It is hard to think of a more bizarre consequence of quantitative easing (QE) than negative yielding high-yield bonds.
Indeed, it seems that the capital markets have entered their own Bizarro World, the comic book realm where everything is the opposite of what it should be.
Zero or negative yielding high-quality bonds have been a feature of the bond market for years.
Worldwide, $7 trillion of government bonds yield negative interest rates. In late June, the surreal prospect of the two-year debt of Italy – a country with a debt-to-GDP ratio of 132% and rising – turning negative became a reality.
Some €4.4 trillion, or half, of European government bonds offer a negative yield, as does 20% of European investment-grade debt outstanding.
But for high-yield issuers such as Altice, the French cable conglomerate with $50 billion of debt outstanding, to be offering negative yields on bonds issued by holding company Altice Luxembourg SA just defies all logic.
Investors are flooding the rest of the bond markets with liquidity and squeezing out any yield as a consequence
In May, the issuer had to pay 10.5% to raise $1.6 billion via an eight-year deal, while at the same time having to offer an 8% yield to raise €1.4 billion euro-denominated bonds of the same maturity.
However, in June, when European Central Bank president Mario Draghi stated that cutting interest rates, or even restarting QE, was back on the agenda, the impact was baffling. Around 14 European high-yield issuers have subsequently been trading at negative yields, including Altice and market stalwarts Ardagh Packaging, Smurfit Kappa and Nokia.

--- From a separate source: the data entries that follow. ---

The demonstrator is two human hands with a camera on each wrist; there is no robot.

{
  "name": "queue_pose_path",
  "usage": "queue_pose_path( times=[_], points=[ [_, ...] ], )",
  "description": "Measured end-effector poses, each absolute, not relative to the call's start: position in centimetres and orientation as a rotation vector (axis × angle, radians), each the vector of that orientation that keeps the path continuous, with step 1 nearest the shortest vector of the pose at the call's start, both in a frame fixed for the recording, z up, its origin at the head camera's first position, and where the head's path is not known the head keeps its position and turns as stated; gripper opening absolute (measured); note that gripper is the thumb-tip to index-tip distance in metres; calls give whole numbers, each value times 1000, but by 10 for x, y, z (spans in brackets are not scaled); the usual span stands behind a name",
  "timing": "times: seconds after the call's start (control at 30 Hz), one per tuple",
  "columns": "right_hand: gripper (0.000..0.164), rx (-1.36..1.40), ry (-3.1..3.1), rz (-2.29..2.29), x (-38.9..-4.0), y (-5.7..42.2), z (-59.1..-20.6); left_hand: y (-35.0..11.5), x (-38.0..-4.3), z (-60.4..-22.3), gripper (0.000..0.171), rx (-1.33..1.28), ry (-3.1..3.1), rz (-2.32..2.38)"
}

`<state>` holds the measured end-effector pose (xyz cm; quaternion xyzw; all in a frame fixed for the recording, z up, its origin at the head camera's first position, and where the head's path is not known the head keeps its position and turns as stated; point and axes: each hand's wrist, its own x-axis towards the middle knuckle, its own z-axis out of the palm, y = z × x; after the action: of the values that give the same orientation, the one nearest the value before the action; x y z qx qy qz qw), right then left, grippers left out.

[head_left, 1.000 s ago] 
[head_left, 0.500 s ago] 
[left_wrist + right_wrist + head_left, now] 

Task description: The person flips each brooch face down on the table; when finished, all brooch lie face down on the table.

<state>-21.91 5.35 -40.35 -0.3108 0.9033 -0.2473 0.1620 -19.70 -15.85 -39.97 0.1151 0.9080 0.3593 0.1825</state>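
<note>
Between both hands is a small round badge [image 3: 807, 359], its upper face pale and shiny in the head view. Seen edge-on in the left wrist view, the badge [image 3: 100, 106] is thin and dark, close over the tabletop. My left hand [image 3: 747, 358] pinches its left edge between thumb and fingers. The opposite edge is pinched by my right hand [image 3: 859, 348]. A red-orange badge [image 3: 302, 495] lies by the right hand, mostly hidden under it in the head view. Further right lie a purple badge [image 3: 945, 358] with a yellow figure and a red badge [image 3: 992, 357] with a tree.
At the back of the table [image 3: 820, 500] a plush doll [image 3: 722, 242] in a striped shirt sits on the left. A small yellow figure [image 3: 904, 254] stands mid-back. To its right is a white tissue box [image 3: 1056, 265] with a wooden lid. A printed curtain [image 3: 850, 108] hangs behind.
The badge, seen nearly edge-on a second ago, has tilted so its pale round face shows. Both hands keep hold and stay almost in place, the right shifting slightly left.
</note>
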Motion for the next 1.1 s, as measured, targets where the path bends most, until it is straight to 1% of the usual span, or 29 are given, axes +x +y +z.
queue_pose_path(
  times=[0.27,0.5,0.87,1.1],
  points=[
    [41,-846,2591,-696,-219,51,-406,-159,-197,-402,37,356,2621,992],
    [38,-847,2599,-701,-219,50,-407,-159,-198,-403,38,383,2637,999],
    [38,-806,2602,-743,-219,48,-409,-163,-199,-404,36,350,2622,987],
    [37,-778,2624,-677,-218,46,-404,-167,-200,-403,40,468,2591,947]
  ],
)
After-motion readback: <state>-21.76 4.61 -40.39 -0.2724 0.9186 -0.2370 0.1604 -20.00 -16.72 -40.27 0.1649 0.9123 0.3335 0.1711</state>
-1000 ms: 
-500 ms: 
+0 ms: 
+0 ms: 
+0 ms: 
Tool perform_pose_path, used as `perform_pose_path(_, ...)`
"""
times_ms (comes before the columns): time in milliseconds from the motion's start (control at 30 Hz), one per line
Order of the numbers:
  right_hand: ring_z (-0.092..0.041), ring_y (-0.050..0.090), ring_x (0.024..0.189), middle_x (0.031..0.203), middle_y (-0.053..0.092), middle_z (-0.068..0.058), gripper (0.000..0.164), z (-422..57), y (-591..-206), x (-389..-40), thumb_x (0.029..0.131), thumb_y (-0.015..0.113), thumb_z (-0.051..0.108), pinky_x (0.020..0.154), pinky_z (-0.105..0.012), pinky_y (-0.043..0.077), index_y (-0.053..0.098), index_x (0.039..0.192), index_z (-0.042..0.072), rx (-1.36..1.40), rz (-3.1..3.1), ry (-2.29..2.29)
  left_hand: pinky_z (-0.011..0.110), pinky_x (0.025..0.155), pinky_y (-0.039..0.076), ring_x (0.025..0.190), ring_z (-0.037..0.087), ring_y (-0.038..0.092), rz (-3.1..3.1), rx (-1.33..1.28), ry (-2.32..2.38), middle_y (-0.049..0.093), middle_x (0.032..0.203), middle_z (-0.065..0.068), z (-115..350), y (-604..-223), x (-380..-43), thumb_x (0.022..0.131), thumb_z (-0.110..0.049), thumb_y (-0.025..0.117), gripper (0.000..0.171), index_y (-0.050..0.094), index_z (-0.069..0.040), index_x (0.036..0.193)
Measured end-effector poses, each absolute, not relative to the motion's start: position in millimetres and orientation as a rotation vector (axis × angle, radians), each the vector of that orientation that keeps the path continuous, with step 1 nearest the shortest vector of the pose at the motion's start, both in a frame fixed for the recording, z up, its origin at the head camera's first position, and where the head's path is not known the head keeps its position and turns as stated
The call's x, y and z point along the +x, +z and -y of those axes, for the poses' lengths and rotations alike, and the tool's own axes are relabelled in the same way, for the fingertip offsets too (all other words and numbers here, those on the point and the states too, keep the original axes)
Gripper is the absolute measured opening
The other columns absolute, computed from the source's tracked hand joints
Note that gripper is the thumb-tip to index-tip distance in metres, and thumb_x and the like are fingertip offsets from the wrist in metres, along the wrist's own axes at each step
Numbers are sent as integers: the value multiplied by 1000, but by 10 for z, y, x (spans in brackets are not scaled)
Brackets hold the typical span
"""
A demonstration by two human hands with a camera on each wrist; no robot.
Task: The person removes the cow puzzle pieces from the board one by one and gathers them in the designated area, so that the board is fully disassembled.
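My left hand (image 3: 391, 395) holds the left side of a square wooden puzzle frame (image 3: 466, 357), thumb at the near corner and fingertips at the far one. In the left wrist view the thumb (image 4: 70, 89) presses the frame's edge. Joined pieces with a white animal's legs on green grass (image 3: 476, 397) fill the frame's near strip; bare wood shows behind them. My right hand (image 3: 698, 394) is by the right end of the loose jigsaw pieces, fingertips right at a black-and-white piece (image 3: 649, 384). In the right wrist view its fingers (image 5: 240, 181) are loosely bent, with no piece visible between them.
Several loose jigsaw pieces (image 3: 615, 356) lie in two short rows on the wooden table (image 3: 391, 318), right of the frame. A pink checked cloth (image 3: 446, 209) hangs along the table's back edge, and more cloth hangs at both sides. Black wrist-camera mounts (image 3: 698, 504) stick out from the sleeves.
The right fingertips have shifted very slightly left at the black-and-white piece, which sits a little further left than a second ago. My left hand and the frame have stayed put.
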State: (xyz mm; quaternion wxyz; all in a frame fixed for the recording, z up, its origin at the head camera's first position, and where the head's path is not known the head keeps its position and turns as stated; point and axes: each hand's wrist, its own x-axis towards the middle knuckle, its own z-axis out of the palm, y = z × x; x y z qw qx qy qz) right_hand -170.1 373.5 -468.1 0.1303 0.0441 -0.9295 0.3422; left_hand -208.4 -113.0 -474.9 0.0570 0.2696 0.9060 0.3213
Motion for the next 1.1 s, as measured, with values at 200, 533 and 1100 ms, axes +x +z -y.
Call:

Actually, how we got here is no mystery.
At the time of writing, the yield on 10-year German government bonds is 0.34% and the 10-year US treasury offers 2.096%, having dipped below 2% in late June for the first time since 2016.
Investors are, therefore, flooding the rest of the bond markets with liquidity and squeezing out any yield as a consequence.
According to Bank of America Merrill Lynch (BAML), inflows into Europe investment-grade credit funds in the six weeks to mid-July averaged almost $5 billion a week, which analysts describe as “way in excess of anything we have ever seen before and far above the weekly run rate that transpired post 2016’s CSPP launch”.
By July, $12.8 trillion securities worldwide were offering a negative yield, including roughly 2% of the euro high-yield universe.
“We estimate that this number would rise to 10% upon a further 35-basis-point decline in high-yield yields,” claim the BAML analysts. The effective yield on the ICE BAML Euro High Yield Index has fallen from 4.89% on January 4 to 2.89% today.
What is the impact of this?
Primary markets price off secondary levels, so could we see more issuers pricing new deals at negative levels? Only very high-quality corporate issuers such as French pharmaceuticals giant Sanofi have managed to pull this off, but maybe more will do so in future.
If corporates can borrow so cheaply, they don’t have to worry too much about what they are going to do with the money.
Some would argue that is a good thing as it will encourage them to invest. Anyone who still believes this after witnessing the last 10 years of refinancing, dividend recaps and share buybacks is really living in a comic book reality: they are far more likely to do this than invest in growth.
The question remains, however: will negative yields encourage malinvestment in very low return projects?
Banks can now fund business lines such as commercial and residential mortgage lending very cheaply.
On June 26, German lender Landesbank Hessen-Thüringen Girozentrale (Helaba) sold the first negative yielding covered bond since a Berlin Hyp issue in 2017. The five-year mortgage pfandbriefe, due July 2024, carried a 0% coupon and a reoffer yield of minus 22.7bp. This comes as just 15% of the stock of outstanding pfandbriefe currently trades with a positive yield.
Cheap funding might encourage banks to do more real estate and mortgage lending. That doesn’t always end so well.
Why do investors buy negative yielding bonds, which – if held to maturity – are guaranteed to make a loss?
They certainly don’t want to. And, for this reason, issuers might be tempted to issue longer-dated deals just to be able to offer buyers a positive yield. This may hit volumes of short-dated new issues.
In the secondary markets it is a question of relative performance as opposed to absolute performance: even negative yields are attractive if they are better than sitting on cash and investors have mandates to fulfil.
But there could be greater volatility as buyers – who are effectively paying cash flow instead of receiving interest – will try to get out of these positions as quickly as they can.
So many bonds are now held in passive strategies that the impact on the exchange-traded fund (ETF) sector could be another area to watch.
ETF funds that track particular indices have to invest in those indices. Funds that track European government bond indices have to invest in European government bonds, half of which, as we have seen, have negative yields.
The yield of these ETFs suffers as a result. Investors in high-yield ETFs probably weren’t expecting this to become their problem, but – bizarrely – it looks like it will.